Arizona has won four titles when it played UCLA in the championship. The Bruins have three.

Arizona holds a run-differential margin of only five — 45 to 40 — over UCLA in their 15 WCWS games to this point.

“Any time you talk Arizona-UCLA, it is unique game in that the history is just very, very real,” UCLA coach Kelly Inouye-Perez said. “It spanned decades. I got to personally be involved as an athlete. Arizona came on the scene later in my playing career in the early ’90s. Just so much respect for Coach Candrea, what he’s done, the players that have come through his program.”

Candrea, when asked about the rivalry a couple of weeks ago before facing the Bruins in Los Angeles said, “It’s fun. It’s like a prize fight.
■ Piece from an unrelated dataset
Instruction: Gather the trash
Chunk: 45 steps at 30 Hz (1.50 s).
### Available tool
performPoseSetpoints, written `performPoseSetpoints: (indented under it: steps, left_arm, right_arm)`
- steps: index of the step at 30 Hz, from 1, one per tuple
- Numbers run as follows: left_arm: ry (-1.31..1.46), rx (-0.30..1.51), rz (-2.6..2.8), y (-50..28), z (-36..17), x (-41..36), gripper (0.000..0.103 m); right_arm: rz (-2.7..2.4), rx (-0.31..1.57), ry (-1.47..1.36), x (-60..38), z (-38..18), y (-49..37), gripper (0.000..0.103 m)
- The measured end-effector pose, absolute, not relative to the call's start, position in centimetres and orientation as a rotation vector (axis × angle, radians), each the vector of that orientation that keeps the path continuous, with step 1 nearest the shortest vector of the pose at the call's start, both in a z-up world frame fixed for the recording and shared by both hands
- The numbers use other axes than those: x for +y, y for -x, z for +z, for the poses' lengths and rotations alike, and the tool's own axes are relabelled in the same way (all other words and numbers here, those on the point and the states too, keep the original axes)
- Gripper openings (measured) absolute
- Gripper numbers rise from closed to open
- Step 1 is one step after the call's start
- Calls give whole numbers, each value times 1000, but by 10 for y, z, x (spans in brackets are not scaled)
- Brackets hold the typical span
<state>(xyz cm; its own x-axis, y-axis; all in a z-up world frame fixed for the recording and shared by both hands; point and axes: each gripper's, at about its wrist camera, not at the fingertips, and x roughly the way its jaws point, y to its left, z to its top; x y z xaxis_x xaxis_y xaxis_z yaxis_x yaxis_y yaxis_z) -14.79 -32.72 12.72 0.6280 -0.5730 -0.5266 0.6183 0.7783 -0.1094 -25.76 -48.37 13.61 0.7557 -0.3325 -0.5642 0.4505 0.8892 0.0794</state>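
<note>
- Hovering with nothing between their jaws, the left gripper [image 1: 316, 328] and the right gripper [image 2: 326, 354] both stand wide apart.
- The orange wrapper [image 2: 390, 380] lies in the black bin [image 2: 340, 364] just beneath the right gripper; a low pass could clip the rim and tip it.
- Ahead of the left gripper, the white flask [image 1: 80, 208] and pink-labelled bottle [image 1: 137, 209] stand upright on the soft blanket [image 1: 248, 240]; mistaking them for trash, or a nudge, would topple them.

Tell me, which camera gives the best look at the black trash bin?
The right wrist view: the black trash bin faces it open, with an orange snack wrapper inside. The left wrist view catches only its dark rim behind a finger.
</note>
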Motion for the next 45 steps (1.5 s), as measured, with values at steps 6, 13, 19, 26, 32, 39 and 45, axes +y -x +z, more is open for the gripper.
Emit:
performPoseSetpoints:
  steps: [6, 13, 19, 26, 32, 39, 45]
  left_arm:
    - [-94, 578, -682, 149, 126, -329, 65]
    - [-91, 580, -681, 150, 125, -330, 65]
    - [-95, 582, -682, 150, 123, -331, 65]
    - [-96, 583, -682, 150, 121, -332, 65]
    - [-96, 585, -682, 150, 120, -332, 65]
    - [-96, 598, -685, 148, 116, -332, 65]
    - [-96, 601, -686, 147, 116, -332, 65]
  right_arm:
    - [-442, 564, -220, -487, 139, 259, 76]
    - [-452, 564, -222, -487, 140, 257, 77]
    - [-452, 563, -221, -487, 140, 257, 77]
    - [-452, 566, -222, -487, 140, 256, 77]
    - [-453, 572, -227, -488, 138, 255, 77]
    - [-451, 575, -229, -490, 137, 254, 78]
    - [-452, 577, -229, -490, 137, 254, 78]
They’re going to throw punches and you have to respond and throw punches, too.”

Embed from Getty Images

The championship series of the WCWS starts Monday but tonight’s game has the feel of the Main Event. The following is a look back at the 15 games played between Arizona and UCLA in the WCWS (box scores are clippings from The Arizona Daily Star and asterisks indicate championship matchups):

1988 College World Series, Sunnyvale (Calif.):
Arizona 1, Adelphi 0
Arizona 4, Cal Poly-Pomona 1
UCLA 5, Arizona 0
Fresno State 4, Arizona 0

Arizona’s Teresa Cherry developed a problem with the ulnar nerve in her left (pitching) arm and left after two innings. Cherry (32-11) gave up four runs, including one earned, four hits and walked three. She had a tingling sensation in her fingers, which affected the throwing of her drop ball. Ginnie Scheller allowed three hits, including a home run in the sixth inning, in four innings after replacing Cherry.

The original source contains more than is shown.